### [TASK TO COMPLETE]
The listing below holds pictures; exclude them. Return exactly the lines from the one with "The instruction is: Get" through the one with "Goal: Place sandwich".

### [GIVEN INFORMATION]
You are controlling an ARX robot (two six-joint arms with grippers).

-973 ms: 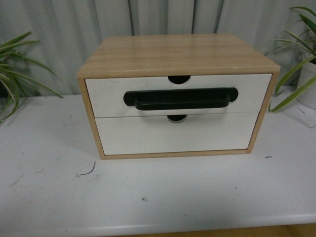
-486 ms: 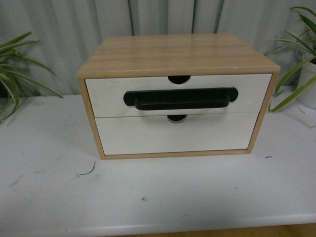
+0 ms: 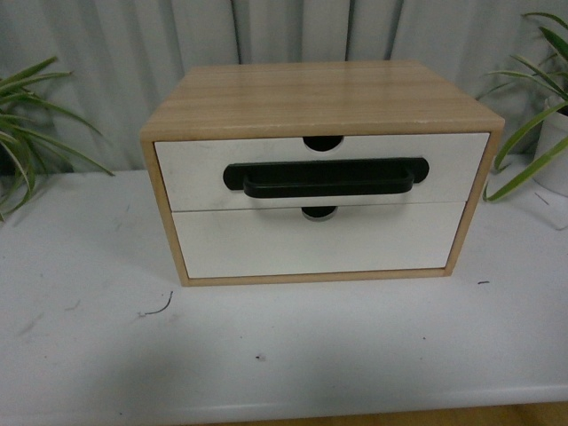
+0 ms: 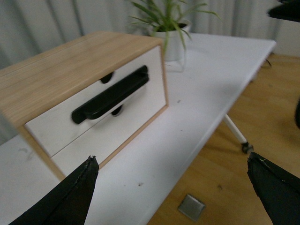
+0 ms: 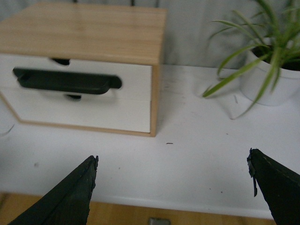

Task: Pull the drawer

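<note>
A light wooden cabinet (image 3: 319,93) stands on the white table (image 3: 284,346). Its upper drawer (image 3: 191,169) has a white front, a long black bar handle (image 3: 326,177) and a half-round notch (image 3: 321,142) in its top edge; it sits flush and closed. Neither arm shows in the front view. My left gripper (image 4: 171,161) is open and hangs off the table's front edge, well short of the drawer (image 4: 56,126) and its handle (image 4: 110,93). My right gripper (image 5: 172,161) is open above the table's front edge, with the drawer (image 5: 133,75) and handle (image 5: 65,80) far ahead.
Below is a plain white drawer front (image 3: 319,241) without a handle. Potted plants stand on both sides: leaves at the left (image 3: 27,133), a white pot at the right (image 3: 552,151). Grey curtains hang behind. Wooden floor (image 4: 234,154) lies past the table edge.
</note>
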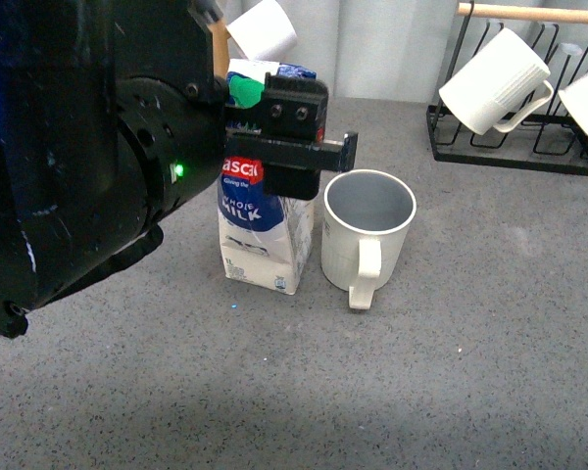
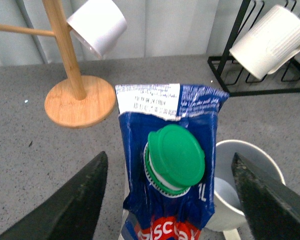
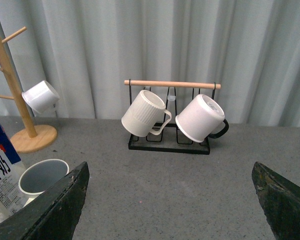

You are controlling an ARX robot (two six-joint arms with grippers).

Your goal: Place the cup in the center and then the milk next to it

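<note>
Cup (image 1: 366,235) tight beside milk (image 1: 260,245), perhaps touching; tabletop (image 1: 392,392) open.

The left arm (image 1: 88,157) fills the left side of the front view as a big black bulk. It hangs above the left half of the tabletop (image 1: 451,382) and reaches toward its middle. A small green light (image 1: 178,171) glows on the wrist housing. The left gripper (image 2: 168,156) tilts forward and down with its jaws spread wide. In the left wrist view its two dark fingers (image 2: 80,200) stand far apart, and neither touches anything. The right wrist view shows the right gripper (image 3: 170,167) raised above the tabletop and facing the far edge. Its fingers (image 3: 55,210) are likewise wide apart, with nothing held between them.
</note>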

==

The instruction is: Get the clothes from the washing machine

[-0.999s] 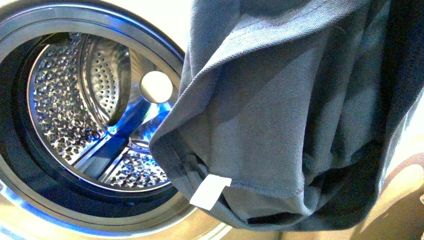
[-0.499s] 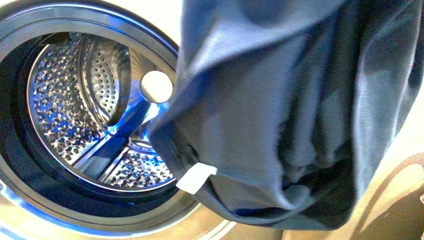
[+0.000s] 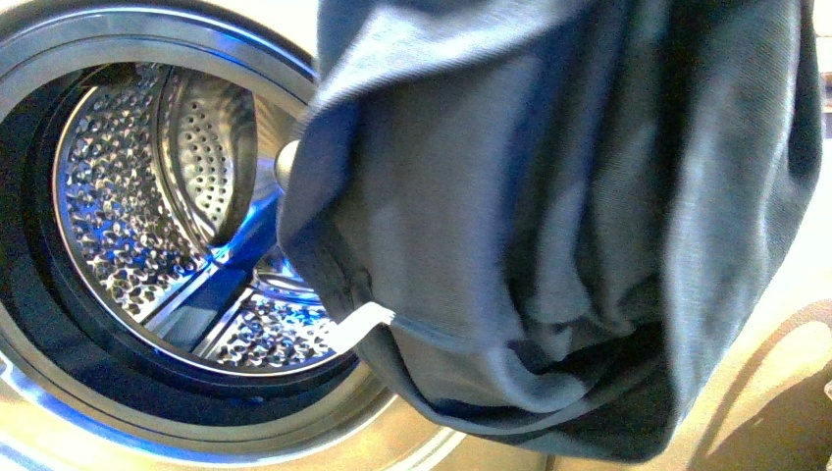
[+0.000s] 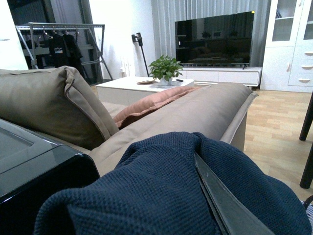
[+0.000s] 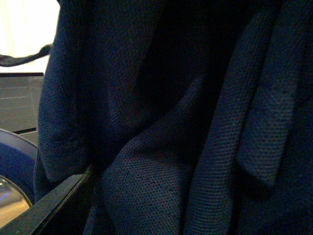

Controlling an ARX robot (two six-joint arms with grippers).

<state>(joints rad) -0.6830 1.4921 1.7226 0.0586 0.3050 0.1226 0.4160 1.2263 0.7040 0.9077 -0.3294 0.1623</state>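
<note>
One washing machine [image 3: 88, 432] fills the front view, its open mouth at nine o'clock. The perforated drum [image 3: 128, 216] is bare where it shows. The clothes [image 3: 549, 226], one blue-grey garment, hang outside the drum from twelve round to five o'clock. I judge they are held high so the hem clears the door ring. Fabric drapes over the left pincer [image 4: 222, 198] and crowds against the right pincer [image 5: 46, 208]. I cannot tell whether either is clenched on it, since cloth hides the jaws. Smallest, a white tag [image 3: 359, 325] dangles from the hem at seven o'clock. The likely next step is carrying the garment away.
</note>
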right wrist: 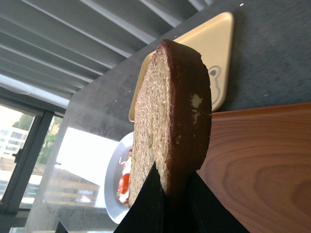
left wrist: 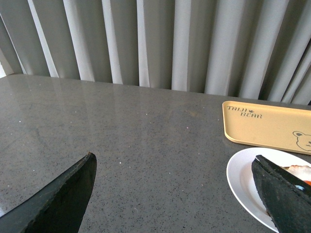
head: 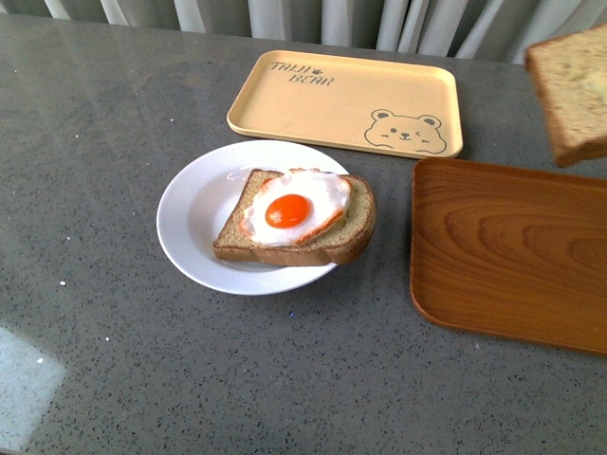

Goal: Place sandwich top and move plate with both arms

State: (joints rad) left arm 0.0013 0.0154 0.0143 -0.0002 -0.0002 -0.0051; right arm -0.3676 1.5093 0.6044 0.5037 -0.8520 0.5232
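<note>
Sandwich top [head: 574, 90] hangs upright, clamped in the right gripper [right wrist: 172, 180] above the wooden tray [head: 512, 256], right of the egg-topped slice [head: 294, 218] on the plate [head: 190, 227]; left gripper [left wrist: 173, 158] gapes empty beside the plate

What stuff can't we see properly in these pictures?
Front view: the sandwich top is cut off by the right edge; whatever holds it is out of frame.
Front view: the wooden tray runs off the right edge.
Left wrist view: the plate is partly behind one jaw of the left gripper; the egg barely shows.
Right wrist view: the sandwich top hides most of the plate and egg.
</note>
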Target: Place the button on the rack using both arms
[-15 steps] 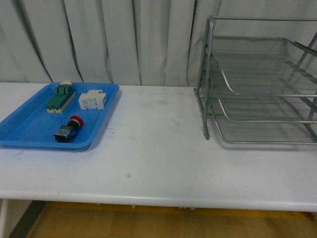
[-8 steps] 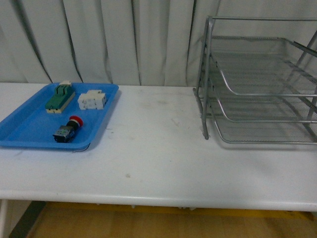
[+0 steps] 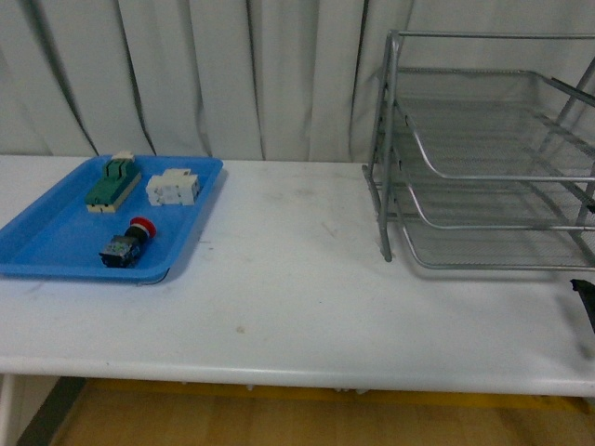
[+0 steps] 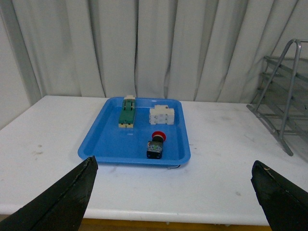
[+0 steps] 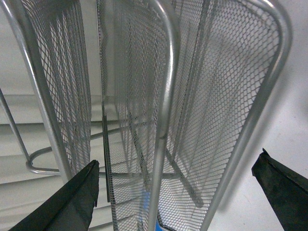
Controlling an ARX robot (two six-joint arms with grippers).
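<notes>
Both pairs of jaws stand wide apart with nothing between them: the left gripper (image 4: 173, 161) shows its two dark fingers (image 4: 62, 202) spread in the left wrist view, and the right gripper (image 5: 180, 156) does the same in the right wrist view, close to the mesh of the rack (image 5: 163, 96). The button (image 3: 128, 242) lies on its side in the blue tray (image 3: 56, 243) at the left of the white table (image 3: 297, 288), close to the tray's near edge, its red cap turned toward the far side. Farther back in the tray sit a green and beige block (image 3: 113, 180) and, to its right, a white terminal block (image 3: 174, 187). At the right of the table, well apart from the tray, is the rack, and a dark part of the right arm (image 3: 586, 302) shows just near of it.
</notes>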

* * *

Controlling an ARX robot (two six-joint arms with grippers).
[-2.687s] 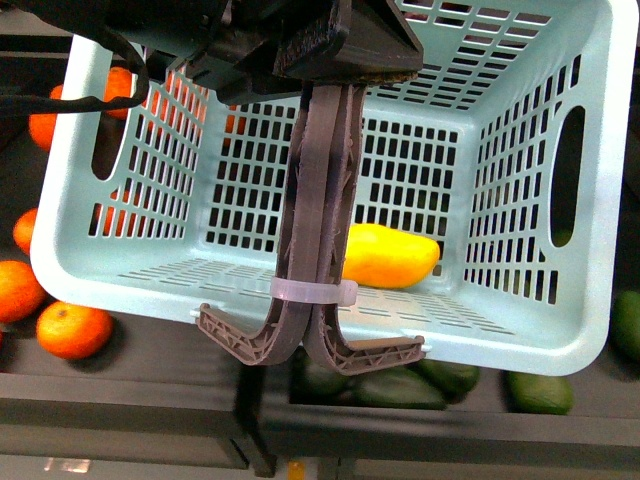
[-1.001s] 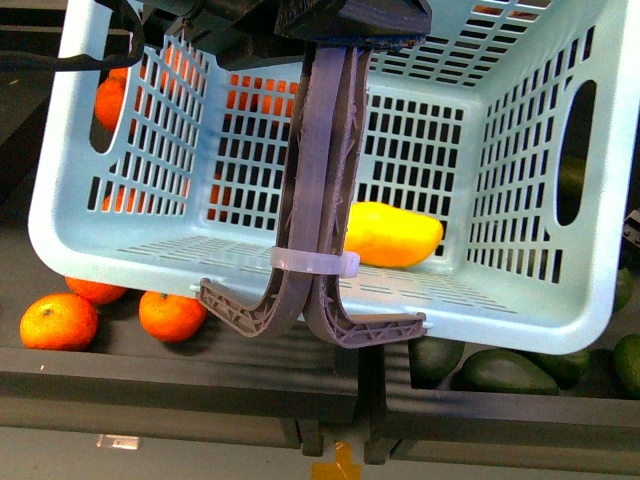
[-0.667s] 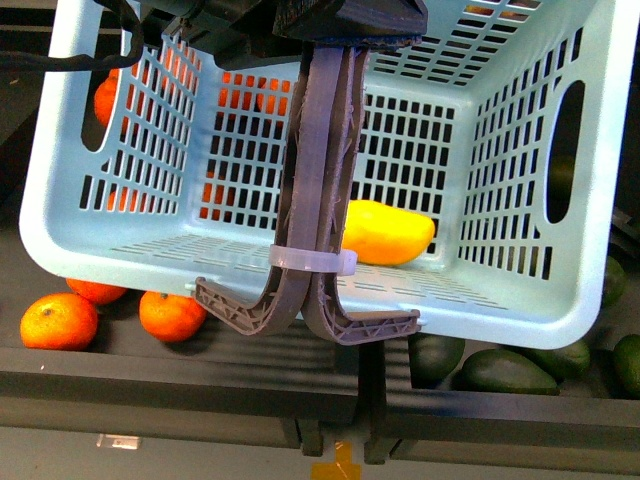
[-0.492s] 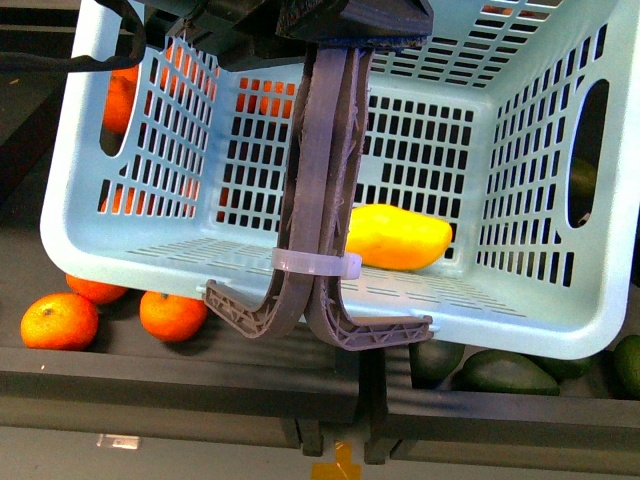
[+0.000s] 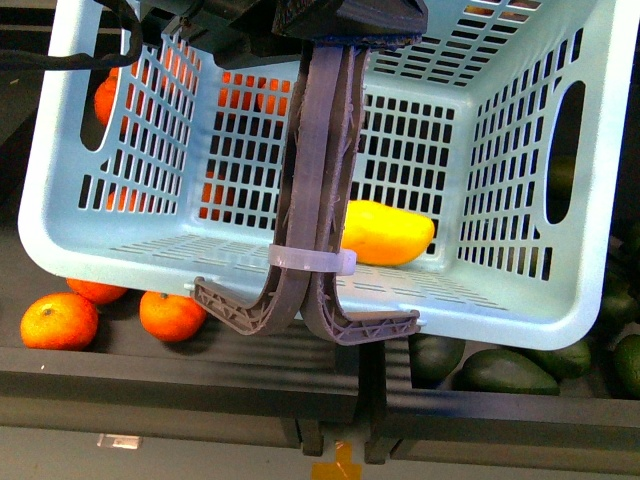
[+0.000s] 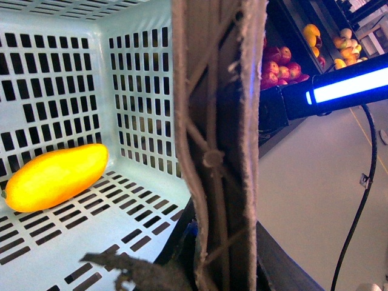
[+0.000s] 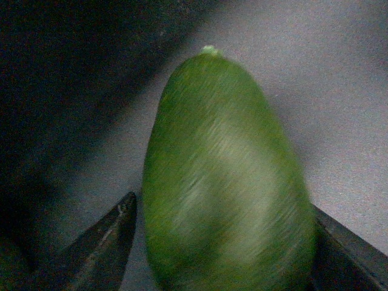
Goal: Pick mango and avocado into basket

### [EXERCISE SOLUTION]
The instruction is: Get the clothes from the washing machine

[-0.999s] 
[-0.499s] 
[+0.000s] 
[+0.000s] 
[+0.000s] 

Controlling an ARX robot (two six-joint arms with grippers).

<state>(joints rad) -0.6830 1.4921 1.7226 0.0586 0.3050 0.1226 0.4160 1.2263 0.7040 0.9077 -0.3294 0.1623</state>
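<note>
One washing machine [image 3: 88, 432] fills the front view, its open mouth at nine o'clock. The perforated drum [image 3: 128, 216] is bare where it shows. The clothes [image 3: 549, 226], one blue-grey garment, hang outside the drum from twelve round to five o'clock. I judge they are held high so the hem clears the door ring. Fabric drapes over the left pincer [image 4: 222, 198] and crowds against the right pincer [image 5: 46, 208]. I cannot tell whether either is clenched on it, since cloth hides the jaws. Smallest, a white tag [image 3: 359, 325] dangles from the hem at seven o'clock. The likely next step is carrying the garment away.
</note>
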right wrist: 
left wrist: 
head: 

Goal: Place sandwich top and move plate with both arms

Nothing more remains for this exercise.